The first case, won in 1984, was Press-Enterprise Co. v. Superior Court of California, Riverside County. In a case involving the rape and murder of a teenage girl, the Press-Enterprise requested that the voir dire, the process of questioning the jury, be open to the public and press. The request was denied, as well as the request for the subsequent transcripts, and upheld by the California Court of Appeal. The California Supreme Court denied the Press-Enterprise's request for a hearing. The United States Supreme Court decided in favor of the Press-Enterprise, establishing that the public has the right to attend jury selection during criminal trials.

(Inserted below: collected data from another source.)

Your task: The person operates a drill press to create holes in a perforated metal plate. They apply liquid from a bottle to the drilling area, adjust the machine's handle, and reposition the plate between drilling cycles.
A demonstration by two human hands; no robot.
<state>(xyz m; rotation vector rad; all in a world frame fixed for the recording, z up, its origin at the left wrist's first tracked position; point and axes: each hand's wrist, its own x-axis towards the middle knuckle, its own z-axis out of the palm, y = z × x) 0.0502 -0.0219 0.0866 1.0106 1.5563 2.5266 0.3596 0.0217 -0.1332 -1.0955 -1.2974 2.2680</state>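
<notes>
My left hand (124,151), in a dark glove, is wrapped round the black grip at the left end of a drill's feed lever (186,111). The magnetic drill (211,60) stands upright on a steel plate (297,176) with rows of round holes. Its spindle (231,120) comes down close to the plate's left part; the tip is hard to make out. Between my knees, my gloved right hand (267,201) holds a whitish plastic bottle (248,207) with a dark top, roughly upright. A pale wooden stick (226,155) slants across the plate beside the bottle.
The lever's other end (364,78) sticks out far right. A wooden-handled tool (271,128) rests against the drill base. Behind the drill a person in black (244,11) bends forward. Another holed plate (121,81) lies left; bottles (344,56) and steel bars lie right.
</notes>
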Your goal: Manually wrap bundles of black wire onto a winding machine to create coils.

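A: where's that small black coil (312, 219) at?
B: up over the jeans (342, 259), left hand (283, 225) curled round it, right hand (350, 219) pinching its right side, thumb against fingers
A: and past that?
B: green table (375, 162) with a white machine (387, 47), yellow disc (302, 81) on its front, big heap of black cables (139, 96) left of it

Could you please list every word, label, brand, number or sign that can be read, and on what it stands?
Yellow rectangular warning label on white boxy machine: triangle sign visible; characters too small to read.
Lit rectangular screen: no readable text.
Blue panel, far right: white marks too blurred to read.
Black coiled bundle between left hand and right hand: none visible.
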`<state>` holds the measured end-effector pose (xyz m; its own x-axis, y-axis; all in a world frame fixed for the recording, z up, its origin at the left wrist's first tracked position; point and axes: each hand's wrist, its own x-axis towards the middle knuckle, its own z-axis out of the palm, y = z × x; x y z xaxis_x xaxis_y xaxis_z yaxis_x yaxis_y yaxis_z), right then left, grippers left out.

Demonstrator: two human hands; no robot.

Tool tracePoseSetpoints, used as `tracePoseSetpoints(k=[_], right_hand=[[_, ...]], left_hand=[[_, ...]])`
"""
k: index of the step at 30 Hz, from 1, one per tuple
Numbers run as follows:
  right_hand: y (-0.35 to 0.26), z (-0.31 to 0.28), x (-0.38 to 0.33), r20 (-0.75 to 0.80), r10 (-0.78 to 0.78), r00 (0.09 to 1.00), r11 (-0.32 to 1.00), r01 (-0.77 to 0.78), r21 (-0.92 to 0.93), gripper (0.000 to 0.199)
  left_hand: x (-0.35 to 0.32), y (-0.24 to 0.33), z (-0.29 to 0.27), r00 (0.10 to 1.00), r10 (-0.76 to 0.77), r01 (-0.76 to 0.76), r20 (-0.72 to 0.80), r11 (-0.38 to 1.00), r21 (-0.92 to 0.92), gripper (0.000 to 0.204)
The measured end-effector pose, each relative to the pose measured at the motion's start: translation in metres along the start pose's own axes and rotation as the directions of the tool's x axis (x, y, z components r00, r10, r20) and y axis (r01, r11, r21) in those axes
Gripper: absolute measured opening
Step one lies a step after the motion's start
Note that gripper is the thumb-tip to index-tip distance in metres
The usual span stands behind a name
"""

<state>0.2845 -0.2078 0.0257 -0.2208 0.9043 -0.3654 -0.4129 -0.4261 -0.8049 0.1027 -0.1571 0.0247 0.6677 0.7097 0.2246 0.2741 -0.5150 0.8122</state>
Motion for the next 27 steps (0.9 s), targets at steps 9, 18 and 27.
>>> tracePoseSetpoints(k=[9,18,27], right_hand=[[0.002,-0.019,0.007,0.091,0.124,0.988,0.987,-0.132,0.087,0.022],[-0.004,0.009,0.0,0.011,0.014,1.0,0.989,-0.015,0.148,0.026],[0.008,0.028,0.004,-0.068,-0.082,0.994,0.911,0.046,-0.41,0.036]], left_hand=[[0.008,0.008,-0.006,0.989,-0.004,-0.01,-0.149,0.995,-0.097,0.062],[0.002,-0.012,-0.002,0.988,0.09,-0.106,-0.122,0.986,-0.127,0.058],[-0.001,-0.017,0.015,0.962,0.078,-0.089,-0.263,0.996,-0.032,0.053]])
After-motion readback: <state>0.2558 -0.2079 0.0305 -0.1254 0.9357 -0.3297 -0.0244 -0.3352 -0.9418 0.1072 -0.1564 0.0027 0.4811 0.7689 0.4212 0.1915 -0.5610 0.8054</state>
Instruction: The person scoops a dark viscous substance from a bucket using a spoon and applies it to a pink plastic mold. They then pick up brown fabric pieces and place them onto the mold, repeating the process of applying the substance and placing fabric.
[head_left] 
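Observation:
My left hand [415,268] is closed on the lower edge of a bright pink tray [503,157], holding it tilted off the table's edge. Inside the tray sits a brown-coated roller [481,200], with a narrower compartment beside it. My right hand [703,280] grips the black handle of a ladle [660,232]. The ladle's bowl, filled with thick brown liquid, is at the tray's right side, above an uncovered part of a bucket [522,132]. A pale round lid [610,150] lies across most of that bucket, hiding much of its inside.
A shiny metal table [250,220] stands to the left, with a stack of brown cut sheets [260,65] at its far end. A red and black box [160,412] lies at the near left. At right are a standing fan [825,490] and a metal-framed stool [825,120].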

The second case, won in 1986, was also called Press-Enterprise Co. v. Superior Court of California. The case involved Robert Diaz who was accused of 12 patient murders while acting as a nurse at the Community Hospital of the Valleys in Perris, California. The defendant requested that the public be excluded from the proceedings. The Magistrate granted the unopposed request because of the national attention the case had garnered. At the end of the hearing the Press-Enterprise requested that the transcripts be released, but the request was denied and the records were sealed. The United States Supreme Court decided that the public has the right to attend pretrial hearings in criminal cases, including preliminary hearings.